State the number of lines in the following material that contain the string "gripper", and nothing else.

#####

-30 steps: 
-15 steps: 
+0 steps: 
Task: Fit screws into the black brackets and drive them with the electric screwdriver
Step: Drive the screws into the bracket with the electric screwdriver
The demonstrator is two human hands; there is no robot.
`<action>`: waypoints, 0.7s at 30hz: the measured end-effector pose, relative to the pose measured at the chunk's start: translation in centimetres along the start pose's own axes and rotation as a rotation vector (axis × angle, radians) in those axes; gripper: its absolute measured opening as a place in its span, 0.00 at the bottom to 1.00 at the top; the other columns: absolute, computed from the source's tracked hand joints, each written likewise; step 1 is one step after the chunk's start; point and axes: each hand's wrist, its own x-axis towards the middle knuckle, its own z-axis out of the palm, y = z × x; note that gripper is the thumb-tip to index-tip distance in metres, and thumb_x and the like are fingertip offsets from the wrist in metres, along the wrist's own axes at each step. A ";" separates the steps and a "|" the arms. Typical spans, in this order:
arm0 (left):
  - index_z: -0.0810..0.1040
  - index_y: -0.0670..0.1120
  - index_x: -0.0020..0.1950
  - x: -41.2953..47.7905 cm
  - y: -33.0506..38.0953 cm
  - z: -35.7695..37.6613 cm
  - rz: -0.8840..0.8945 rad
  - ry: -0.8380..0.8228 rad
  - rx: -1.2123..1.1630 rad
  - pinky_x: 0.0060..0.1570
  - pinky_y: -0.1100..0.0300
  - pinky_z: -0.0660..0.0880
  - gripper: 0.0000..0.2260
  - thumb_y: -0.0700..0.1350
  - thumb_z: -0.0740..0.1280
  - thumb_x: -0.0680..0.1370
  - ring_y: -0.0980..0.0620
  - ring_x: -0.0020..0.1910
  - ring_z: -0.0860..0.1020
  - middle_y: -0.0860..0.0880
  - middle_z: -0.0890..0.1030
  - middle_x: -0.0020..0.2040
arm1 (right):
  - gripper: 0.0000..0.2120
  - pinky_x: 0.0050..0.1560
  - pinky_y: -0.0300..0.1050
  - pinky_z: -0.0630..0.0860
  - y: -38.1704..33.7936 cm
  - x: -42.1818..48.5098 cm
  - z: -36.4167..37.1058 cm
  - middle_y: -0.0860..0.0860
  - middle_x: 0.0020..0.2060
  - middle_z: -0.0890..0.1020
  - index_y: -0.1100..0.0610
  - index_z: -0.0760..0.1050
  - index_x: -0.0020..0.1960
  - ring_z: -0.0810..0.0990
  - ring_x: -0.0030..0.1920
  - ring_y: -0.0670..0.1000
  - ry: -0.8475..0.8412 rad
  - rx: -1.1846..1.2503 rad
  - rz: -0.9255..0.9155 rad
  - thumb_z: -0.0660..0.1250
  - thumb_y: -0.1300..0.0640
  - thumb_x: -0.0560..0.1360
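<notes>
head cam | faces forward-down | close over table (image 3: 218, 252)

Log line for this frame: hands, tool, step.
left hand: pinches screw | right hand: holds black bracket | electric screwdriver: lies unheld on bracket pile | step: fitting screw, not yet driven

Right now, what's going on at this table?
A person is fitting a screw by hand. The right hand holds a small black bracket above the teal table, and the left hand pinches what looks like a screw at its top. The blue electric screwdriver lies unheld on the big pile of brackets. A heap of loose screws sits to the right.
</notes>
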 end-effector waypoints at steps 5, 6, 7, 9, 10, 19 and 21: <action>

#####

**Response**
3